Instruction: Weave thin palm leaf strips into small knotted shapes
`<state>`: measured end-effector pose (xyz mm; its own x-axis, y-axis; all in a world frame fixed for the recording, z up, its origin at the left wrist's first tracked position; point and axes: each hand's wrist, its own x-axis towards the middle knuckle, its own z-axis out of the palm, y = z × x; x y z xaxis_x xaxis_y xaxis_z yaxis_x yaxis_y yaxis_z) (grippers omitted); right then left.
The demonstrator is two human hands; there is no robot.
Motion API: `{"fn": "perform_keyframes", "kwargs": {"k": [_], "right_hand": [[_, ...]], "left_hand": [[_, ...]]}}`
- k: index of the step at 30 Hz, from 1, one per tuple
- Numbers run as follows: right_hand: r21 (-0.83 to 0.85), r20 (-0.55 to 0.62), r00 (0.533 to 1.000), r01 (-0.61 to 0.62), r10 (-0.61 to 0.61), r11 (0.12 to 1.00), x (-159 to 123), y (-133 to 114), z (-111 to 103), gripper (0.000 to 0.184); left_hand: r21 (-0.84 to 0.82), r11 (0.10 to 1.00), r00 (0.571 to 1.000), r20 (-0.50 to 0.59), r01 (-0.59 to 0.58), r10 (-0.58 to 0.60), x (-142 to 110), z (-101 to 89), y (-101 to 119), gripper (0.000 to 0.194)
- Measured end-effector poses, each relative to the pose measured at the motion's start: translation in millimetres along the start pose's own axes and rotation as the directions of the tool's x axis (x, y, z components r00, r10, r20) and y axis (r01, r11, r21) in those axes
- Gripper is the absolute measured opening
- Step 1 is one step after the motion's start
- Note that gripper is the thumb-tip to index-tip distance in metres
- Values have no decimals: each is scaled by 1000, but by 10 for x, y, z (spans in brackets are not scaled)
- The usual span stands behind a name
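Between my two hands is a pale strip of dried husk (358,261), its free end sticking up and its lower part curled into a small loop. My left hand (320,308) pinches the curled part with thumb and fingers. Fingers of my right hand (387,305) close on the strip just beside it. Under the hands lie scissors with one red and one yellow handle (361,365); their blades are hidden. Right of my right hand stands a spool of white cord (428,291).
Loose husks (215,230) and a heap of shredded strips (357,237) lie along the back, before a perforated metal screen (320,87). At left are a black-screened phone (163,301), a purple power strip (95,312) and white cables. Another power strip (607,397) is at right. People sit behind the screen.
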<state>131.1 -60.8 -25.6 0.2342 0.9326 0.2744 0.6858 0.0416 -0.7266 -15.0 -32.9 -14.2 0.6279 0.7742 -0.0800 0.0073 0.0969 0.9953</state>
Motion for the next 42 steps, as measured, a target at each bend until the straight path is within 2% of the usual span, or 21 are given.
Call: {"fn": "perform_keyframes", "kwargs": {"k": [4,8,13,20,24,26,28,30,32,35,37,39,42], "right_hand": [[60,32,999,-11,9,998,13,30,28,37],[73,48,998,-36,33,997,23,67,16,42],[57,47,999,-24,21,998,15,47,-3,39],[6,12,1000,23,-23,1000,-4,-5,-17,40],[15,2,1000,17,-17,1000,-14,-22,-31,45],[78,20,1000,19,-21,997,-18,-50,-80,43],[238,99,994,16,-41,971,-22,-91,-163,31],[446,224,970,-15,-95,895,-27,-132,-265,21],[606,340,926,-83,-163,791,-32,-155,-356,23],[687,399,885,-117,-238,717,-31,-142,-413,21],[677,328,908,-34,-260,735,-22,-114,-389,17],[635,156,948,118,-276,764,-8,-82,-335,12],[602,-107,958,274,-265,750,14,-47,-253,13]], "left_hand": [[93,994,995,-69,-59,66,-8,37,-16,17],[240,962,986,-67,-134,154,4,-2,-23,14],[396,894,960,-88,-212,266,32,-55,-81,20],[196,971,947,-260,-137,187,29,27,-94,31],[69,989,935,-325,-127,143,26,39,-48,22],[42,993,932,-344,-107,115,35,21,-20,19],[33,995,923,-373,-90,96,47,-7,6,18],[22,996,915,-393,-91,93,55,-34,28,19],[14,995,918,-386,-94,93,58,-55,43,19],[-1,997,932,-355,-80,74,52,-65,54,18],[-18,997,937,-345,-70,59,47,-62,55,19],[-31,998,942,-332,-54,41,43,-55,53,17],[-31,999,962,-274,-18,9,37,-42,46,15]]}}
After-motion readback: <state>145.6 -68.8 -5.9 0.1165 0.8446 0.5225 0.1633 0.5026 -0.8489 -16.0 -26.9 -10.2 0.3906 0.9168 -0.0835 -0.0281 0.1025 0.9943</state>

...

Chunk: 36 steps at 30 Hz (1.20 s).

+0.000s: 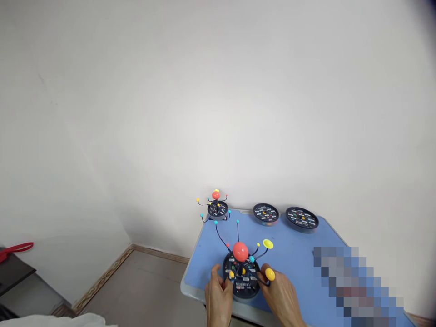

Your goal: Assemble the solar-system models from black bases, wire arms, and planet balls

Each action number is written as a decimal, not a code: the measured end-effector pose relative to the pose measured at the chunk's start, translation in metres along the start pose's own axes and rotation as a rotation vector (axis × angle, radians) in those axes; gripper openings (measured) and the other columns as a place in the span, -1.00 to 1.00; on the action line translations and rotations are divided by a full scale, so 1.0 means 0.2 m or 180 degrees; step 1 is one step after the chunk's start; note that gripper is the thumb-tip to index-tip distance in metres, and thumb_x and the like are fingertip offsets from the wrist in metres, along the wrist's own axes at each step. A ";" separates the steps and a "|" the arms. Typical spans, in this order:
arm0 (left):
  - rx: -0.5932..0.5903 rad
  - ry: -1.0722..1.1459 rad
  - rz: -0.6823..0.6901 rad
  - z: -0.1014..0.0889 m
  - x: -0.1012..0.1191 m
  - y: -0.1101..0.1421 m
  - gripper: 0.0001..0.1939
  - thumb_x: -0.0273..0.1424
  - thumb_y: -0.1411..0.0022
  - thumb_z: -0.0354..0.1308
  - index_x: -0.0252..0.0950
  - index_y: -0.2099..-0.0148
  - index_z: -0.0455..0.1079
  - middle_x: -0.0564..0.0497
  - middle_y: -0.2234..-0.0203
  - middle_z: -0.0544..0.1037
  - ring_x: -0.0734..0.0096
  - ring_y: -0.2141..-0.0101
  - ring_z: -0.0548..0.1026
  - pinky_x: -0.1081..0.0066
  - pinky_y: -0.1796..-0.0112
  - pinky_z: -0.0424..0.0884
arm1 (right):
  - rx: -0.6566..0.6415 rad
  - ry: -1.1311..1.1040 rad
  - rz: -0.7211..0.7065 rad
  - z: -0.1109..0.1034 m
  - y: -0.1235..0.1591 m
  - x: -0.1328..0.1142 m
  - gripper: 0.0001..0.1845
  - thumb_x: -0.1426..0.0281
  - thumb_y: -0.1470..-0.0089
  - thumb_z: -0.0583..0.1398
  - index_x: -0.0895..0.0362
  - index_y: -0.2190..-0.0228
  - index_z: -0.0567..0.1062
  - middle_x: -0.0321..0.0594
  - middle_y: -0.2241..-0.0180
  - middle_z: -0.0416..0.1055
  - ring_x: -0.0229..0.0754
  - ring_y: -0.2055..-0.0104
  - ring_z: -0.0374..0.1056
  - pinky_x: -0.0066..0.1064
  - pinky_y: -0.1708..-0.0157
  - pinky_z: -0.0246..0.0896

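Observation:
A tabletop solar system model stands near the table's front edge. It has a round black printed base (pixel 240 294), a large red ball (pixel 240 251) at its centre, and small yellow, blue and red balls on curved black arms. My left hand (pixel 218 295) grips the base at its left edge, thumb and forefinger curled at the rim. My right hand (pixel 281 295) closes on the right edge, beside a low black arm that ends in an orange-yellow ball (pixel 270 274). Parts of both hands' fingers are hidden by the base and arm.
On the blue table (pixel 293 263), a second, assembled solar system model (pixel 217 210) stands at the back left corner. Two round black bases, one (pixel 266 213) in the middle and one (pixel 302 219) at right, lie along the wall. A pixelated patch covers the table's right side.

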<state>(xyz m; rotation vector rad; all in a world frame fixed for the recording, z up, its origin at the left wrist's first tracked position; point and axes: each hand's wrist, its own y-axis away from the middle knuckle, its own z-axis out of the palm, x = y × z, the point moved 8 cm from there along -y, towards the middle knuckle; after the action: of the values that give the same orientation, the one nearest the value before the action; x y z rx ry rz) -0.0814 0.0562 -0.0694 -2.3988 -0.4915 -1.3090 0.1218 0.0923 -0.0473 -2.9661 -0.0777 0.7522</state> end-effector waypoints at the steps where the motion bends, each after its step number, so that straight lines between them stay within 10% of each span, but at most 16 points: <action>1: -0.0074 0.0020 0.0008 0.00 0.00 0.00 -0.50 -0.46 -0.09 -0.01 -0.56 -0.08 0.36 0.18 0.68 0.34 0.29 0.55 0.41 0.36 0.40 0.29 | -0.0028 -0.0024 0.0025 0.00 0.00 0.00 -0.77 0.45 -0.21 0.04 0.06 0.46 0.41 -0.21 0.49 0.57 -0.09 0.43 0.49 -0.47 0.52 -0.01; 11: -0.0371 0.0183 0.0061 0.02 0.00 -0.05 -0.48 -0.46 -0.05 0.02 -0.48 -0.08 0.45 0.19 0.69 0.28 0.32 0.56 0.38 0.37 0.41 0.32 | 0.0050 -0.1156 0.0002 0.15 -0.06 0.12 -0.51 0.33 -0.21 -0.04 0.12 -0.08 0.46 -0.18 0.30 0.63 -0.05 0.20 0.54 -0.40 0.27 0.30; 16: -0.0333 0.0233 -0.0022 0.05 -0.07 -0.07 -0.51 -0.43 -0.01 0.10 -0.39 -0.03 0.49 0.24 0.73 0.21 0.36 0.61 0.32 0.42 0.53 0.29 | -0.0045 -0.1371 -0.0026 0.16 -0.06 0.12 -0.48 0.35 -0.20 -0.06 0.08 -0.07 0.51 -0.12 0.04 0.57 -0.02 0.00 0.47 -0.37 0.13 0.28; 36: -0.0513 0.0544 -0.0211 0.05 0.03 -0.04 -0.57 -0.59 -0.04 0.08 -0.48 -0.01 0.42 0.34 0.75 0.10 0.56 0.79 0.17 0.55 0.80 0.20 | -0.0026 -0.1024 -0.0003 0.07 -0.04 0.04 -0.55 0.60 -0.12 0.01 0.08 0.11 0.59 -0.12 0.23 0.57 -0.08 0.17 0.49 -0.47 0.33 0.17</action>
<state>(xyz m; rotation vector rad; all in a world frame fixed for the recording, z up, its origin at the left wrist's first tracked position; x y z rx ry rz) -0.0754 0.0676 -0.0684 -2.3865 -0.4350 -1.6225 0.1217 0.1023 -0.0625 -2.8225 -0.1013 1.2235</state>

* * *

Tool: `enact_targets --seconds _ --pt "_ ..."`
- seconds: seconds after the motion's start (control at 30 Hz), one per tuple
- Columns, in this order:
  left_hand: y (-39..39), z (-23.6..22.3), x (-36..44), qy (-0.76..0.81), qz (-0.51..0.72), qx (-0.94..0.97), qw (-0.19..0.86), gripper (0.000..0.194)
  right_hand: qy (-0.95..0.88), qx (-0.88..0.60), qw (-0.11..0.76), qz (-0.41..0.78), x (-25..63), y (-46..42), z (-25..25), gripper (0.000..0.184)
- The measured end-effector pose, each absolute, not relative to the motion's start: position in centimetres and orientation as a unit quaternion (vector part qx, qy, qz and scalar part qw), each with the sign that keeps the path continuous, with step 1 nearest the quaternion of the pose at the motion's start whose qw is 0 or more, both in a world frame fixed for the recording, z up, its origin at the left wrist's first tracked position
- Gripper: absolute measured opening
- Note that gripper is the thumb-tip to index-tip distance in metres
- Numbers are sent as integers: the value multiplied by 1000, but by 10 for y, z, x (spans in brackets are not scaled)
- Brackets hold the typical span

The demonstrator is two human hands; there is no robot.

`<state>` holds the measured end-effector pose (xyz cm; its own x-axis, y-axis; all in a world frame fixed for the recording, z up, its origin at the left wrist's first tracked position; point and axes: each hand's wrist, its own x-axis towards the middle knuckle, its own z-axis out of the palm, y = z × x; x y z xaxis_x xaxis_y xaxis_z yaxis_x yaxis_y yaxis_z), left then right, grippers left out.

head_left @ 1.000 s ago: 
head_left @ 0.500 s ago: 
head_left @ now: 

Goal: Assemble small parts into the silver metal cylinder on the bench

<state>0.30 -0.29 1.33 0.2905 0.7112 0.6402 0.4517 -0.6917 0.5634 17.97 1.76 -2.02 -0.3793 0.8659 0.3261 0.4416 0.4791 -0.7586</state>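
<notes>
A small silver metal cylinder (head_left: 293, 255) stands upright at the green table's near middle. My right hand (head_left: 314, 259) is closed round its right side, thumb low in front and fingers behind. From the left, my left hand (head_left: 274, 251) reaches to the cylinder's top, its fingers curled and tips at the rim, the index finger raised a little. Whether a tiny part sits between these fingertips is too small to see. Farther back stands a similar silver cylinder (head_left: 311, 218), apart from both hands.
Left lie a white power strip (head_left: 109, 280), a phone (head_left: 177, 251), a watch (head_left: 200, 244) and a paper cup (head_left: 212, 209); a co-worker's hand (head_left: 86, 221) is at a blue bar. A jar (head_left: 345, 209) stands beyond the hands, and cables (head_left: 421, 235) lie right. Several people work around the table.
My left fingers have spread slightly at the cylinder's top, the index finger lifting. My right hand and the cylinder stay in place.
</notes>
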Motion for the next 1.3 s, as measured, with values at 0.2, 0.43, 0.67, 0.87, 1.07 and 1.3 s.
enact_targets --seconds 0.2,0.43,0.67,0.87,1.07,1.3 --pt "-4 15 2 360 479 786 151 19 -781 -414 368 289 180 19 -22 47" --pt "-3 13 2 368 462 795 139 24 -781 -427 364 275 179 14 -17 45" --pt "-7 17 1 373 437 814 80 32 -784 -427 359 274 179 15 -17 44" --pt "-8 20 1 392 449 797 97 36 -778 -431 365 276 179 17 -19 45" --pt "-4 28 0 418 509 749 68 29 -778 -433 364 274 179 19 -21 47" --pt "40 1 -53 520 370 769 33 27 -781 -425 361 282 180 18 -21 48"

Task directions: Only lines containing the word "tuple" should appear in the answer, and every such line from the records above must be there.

Exercise response:
- k: index of the step at 30 Hz, from 1, one per tuple
- seconds: seconds after the motion's start (control at 30 Hz), one per tuple

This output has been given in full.